I’m writing this just before work. My rooms a mess, from the previous week of exams, my head is thinking of a hundred and one things I have to do, and, unfortunately, my body can only do one thing at a time.
I have finally finished all Uni exams and is on holidays. FINALLY. I can’t even begin to explain how good that feels. Knowing that I don’t have to be stressed about an up coming exam, or feel guilty about watching a movie when I really should be studying. This feeling was short lived when He got new orders …. Or as I like to say, an Add On.
In mid-Febuary next year he will be posted overseas. We don’t know for how long yet, but because he is going with his new Squadron, hopefully it will only be for 3-6 months. Its frustrating that we have no idea whats happening with that, and as equally as frightening. Him on the other hand is over the moon he’s going. And so he should be. Being posted overseas is a big deal for him and his future. He will rank up quicker and he will be one of the youngest going over there. If he can handle it well, behave himself and do as he’s told, it will be like gold on his record.
As happy as I am for him, I am also sad. We are just getting back on track, we are finally okay again and then this is thrown our way. I guess this will be the test.
I am also starting my new routine of dance, work, gym, cooking and riding. My life is finally organised (unlike my room) all I need to do now is follow it.
I am also working two jobs, which makes me also working full time. I’ll tell you why I have to work so much a little later, once things are finalised a little more. But its exciting! And I can’t wait for it!!
He … The love of my life … Is graduating tomorrow. I couldn’t be more thrilled or more proud. He has overcome so much. He has put his heart and soul into his training and now, as of tomorrow, he will be finished. He will get to spend the day today and tomorrow with his family. He will be able to celebrate everything, all his ups and downs. And I wish with all my heart that I could be there, but unfortunately that isn’t the way it worked out.
Then a week exactly from yesterday, he will be home. I will be in his arms again. As he said last night, “I will be coming home to you.” I never thought those words could melt my heart as much as they did. Coming home to you. After everything that’s happened, I never thought he’d stay them again.
There are so many changes happening in my life, all for the good. And I couldn’t be happier right now. It’s funny how things have a way of working out in the end, isn’t it?
After a rough few weeks … Things are slowly turning around.
He has finally got his orders cleared up, and even though it wasn’t where he initially wanted to be posted to he is making the most of it. I can see that he’s excited too. In just a few short weeks I’ll be seeing him again, which was a surprise, since I didn’t think I’d be seeing him until Christmas time. I did a little bit of a happy dance when I found out.
And now he’s back to his usual self, which is a relief. I was getting a little edgy for a bit there.

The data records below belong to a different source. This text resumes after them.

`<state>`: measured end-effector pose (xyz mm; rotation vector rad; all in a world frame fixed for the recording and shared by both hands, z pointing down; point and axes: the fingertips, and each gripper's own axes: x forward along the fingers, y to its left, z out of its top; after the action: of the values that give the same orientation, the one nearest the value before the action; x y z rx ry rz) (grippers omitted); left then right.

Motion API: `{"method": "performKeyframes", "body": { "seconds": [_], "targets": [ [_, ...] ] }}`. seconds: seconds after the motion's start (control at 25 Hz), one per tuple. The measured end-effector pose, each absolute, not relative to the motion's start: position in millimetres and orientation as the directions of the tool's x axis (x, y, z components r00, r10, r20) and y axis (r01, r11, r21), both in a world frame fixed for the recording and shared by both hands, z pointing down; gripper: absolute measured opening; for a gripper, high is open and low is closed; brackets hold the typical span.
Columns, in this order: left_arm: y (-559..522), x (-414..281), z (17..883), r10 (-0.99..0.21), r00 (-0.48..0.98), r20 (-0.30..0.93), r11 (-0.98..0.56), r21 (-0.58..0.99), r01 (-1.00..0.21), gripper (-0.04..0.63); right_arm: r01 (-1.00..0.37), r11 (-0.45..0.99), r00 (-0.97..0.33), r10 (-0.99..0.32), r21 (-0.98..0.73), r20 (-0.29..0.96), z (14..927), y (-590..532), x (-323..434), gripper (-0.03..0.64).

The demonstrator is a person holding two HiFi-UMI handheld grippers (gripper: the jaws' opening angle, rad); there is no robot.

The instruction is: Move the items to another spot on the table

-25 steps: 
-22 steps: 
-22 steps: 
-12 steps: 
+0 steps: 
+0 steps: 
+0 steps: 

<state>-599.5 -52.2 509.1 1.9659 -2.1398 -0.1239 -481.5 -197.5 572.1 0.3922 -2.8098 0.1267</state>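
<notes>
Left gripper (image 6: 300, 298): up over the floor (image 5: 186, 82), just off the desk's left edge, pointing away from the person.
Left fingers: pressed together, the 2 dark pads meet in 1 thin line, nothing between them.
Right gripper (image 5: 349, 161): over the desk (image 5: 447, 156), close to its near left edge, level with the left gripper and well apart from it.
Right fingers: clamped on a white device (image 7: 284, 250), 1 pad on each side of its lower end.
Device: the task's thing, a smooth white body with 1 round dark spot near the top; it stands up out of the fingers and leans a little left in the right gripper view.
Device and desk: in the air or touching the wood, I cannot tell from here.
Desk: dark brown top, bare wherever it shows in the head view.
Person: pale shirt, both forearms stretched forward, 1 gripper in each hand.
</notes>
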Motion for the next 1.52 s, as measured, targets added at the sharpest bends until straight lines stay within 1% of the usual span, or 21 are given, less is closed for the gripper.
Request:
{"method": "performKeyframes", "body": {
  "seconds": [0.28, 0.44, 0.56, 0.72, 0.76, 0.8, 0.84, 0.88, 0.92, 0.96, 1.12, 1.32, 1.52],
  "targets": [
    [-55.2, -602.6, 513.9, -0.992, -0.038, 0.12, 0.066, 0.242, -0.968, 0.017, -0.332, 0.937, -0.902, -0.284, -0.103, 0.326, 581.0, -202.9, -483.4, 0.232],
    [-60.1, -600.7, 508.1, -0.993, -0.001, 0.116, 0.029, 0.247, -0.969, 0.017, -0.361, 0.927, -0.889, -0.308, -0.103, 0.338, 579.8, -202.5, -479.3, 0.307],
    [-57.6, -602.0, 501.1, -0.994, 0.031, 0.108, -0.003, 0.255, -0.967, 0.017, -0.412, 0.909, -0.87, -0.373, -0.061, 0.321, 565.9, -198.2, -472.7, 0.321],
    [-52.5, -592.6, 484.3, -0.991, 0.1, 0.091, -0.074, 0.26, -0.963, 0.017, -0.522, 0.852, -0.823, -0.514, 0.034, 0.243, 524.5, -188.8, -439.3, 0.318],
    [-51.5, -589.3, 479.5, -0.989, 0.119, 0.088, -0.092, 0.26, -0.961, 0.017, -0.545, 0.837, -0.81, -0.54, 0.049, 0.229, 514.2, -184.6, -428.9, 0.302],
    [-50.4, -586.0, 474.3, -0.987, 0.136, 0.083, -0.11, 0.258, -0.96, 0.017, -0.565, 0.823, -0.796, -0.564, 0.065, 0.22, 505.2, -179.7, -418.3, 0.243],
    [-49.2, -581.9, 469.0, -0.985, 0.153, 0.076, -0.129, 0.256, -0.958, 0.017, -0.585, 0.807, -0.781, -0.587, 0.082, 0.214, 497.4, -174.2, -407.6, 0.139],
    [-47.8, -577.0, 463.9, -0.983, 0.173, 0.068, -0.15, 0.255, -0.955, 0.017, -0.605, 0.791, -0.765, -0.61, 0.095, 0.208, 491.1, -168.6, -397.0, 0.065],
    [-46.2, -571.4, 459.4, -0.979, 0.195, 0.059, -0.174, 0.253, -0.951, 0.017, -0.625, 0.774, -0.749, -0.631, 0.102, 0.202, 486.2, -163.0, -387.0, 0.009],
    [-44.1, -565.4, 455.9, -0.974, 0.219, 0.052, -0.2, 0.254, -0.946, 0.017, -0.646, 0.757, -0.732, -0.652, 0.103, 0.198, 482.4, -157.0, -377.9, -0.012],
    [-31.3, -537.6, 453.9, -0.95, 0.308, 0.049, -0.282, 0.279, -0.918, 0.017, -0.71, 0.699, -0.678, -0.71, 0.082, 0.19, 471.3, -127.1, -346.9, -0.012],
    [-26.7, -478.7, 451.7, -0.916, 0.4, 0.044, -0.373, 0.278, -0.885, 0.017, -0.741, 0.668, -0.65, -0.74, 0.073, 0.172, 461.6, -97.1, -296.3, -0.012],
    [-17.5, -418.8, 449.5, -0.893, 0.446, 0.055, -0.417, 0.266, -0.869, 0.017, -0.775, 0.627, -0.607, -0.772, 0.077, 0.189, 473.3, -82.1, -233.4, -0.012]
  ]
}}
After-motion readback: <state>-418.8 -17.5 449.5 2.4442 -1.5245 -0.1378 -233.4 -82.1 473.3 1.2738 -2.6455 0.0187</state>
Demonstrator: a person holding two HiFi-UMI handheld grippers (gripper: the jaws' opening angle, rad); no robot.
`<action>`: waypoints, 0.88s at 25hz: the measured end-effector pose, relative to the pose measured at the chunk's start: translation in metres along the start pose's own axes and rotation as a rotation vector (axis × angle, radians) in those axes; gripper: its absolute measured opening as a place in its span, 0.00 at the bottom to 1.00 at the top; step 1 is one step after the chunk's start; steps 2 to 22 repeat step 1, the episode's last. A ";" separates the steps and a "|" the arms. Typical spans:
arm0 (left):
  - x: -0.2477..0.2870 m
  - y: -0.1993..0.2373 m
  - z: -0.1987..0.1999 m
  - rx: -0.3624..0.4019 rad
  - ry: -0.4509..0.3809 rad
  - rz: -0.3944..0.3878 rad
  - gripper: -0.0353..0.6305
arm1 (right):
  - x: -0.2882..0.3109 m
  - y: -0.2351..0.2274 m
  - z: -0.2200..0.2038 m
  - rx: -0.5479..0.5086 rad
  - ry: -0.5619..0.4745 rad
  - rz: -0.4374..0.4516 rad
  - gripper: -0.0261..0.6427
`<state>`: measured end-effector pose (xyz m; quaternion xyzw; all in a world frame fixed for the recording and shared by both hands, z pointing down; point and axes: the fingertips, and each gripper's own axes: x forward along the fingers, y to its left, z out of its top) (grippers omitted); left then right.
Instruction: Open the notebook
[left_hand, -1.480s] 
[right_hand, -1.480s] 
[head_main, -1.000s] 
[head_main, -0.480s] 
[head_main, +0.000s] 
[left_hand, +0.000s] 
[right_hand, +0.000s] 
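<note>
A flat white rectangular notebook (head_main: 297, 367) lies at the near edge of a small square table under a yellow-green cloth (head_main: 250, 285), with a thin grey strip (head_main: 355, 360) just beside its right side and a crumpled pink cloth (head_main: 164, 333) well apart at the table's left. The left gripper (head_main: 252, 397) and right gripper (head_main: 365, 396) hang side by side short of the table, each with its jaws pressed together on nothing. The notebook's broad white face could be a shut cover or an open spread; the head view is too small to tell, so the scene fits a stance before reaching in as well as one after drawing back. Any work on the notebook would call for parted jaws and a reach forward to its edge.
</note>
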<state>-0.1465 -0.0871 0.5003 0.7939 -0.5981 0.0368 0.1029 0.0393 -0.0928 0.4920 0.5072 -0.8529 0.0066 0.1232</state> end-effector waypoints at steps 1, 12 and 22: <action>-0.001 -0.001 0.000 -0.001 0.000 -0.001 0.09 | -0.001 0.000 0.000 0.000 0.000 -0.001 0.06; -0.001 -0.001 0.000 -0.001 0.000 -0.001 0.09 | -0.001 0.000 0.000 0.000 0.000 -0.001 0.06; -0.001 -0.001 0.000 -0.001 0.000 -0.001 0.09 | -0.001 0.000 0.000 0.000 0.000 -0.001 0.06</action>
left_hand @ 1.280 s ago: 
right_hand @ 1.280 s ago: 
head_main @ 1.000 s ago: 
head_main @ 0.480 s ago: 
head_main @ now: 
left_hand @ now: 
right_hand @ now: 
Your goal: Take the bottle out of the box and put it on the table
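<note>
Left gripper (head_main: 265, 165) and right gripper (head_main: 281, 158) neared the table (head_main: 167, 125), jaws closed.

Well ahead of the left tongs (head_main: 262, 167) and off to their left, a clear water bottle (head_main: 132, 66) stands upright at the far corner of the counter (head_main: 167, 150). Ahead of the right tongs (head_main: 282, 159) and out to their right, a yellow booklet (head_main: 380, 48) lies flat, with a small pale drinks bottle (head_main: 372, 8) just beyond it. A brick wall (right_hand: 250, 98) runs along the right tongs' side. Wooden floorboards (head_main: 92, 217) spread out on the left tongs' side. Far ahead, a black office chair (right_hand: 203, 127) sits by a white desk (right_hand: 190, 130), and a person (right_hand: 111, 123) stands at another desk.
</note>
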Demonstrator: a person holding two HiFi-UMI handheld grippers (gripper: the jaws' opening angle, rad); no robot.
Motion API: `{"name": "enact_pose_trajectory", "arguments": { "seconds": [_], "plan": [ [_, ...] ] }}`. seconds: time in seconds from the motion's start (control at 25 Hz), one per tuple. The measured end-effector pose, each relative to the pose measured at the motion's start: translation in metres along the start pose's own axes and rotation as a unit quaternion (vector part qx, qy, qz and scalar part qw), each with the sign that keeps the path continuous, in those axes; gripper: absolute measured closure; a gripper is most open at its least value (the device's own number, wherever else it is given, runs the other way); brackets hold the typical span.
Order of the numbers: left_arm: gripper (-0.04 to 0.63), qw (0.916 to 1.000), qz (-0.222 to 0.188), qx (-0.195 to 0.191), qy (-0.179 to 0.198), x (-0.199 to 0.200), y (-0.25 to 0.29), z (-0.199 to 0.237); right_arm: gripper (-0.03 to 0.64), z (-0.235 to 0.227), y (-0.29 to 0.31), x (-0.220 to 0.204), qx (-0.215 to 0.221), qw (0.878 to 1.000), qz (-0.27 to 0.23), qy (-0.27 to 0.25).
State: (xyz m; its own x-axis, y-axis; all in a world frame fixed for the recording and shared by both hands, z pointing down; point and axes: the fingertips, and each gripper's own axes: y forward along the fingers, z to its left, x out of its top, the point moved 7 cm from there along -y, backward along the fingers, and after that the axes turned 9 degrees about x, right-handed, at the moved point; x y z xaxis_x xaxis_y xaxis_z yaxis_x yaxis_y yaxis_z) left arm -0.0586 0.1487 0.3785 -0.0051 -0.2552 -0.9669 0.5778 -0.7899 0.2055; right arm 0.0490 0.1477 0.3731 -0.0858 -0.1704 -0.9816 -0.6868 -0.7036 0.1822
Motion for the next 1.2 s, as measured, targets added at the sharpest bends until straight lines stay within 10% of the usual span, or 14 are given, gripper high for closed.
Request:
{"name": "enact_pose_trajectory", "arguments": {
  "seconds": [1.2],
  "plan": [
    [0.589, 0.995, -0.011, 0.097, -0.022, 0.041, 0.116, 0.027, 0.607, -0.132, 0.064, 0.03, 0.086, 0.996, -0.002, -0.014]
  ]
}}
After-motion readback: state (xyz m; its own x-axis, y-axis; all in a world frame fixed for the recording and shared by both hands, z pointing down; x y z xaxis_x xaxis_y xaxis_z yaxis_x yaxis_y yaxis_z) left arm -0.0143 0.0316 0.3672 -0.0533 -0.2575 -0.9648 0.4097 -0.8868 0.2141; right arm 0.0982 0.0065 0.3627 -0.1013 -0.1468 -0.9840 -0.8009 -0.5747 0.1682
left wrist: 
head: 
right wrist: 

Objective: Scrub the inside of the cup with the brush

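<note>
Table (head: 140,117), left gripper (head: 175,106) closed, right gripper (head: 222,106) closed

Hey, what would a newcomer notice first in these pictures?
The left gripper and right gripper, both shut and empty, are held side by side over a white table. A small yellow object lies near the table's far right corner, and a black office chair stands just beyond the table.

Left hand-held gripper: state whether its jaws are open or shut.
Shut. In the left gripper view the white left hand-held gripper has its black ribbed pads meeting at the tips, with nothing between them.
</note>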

As for me, I’ve just finished my first exam out of two. And right now I’m meant to be cleaning my bedroom, but instead I’m lying on my bed, listening to my music and chilling in front of my fan. Only a little under a week before holidays. I can’t wait … Even though I will be working my butt off these Summer holidays to save up, I’ll still get my down time. And it will allow me to get ready to face 2014, a year that I pray and hope is kind to me. After this disaster of a year, I really would like to be given a bit of a break!
But I do get to go camping with Him in the Summer, and I get a good dose of the beautiful beaches, sunshine and surfing. And on the note of sunshine …. I’m so white! I need to get a bit of colour in me before someone mistakes me for a Vampire!
I’m hoping this coming Summer will be wonderful, unlike the last.
Last Summer I was a heart broken, withdrawn mess who had no idea how awful the year was going to get. But it has taught me a lot, I have grown up and matured a lot. It has been a heart of hurt but also a year of learning … Just bring on the Summer of 2013.